Four you ~2+2=4=2×2~
「『…俺があの時話しかけてなかったら、遠山は能力に気づくことがなかったかもしれない。そうじゃなくても、まだあと少し、両親といられたかもしれない…なのに何だよ! 何であんなタイミングで聞こえたんだよ! バカか!? お前はバカなのか、開司! …それだけじゃない。罪滅ぼしのために手っ取り早く金が集まる詐欺を始めたのに、それをあろうことか遠山に見つけられるなんてどんなザマだよ? 家賃詐欺師が聞いてあきれるぜ、全く…。…こんなことなら、俺にその能力があった方がよかっただろ…!』」

自分の心を聞かされた開司は、顔を上げないまま、こう言った。

「…分かってるなら話は早い。俺はそのことを伝えに来たんだ。ご両親と引き離してしまった俺だ、もう一度会わせる義務が俺にはある。そのためには金が必要だ。だから頭をフル回転させて、手っ取り早く儲かる方法を考えた。そうして思いついたのがこれだ。歩いている人のポケットからハンカチを抜き取り、GPSを取りつける。そしてそれを渡して、その人が住んでいる所を突き止める。その後は大家の情報を入手し、家賃を取り立てる少し前に偽の請求書を送り、大家には罰金を要求する。…我ながらよく考えたもんだ」

そしてもう一度、開司の目はまっすぐに澄玲を映した。

「巷で噂の家賃詐欺師を逮捕したんだ、ご両親も顔くらいなら見せに来てくれるだろ。な、刑事さん」

…そのセリフで、この物語は幕を閉じている。

読んでみたけれど、先生が私にこの本を勧めた理由は、やっぱりあまり分からなかった。
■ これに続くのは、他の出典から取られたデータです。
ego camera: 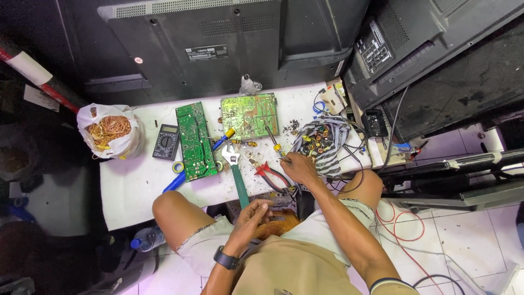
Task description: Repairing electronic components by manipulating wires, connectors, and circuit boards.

何と言えばいいんだろうか、この物語と私の小説は、どこか相容れないものがあるような気がしてならなかった。

この物語に描かれている、人間の自己犠牲。今まで考えもしなかったし、そもそも私の小説に、自己犠牲は合わない。作者だからそこまで不自然ではないだろうが、私は勝手ながら、そう感じてしまっていたのだ。

…しかし、事実は小説より奇なりとはよく言ったもので、先生の言葉が間違いじゃなかったということを、私はすぐに思い知らされることとなる。